6月6日(ブルームバーグ):欧州連合(EU)は6日、経営が行き詰まった金融機関の救済で無担保優先債の保有者に損失負担を強制することや、銀行による課徴金の支払いを盛り込んだ指令案(法案)を公表する。
指令案は、銀行危機の際に各国政府が「最後の貸し手」として相互に資金を融通し合うことも制度化する内容。国境を越えて事業展開する巨大金融機関の破綻に対処する資金プールの整備も求める。EUの複数の当局者が5日明らかにしたところでは、EUの行政執行機関、欧州委員会のバルニエ委員(域内市場・金融サービス担当)は、銀行救済の負担から納税者を解放するために必要な措置だと主張する見通しだ。

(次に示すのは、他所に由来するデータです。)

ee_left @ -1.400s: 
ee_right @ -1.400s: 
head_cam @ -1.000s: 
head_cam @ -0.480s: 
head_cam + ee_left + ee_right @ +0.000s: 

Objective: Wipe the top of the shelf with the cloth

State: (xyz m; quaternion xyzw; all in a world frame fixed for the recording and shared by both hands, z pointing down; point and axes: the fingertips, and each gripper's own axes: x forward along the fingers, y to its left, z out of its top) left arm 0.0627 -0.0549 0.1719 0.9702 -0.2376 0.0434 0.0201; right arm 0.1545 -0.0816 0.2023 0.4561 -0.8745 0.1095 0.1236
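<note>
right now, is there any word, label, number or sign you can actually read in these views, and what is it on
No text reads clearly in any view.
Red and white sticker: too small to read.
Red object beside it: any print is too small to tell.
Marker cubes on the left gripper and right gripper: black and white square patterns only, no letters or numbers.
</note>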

欧州中央銀行(ECB)のドラギ総裁や欧州委のバローゾ委員長は、少なくともユーロ圏の政府間で規制の一層の調和を図る「銀行同盟」を提唱。バルニエ委員は先週、切迫した状況にある金融機関に対応するEUレベルで一元化した資金プールや、銀行監督の統合強化を盛り込む今回の指令案について、EU域内での銀行同盟の足掛かりになるとの考えを示していた。
お粗末で遅きに失する
ロンドン・ビジネス・スクールのリチャード・ポルテス教授(経済学)は指令案について、「欧州当局のこれまでの全ての危機対応と同様、あまりにもお粗末で遅きに失する内容だ。銀行の取り付けとその結果としてのユーロ圏崩壊を食い止める時間は、EUにはほとんど残されていない」と電子メールでコメントした。
EU当局者らによれば、バルニエ委員のプランはいわゆる「整理基金」として危機に直面する金融機関が直ちに利用できる最低限の資金を確保するため、銀行に年1回の課徴金の支払いを義務付ける。債務の減免など他の措置が決まるまで監督当局の時間を稼ぐことが狙い。課徴金だけで不十分な場合には銀行に追加的な資金拠出を求める可能性もあるという。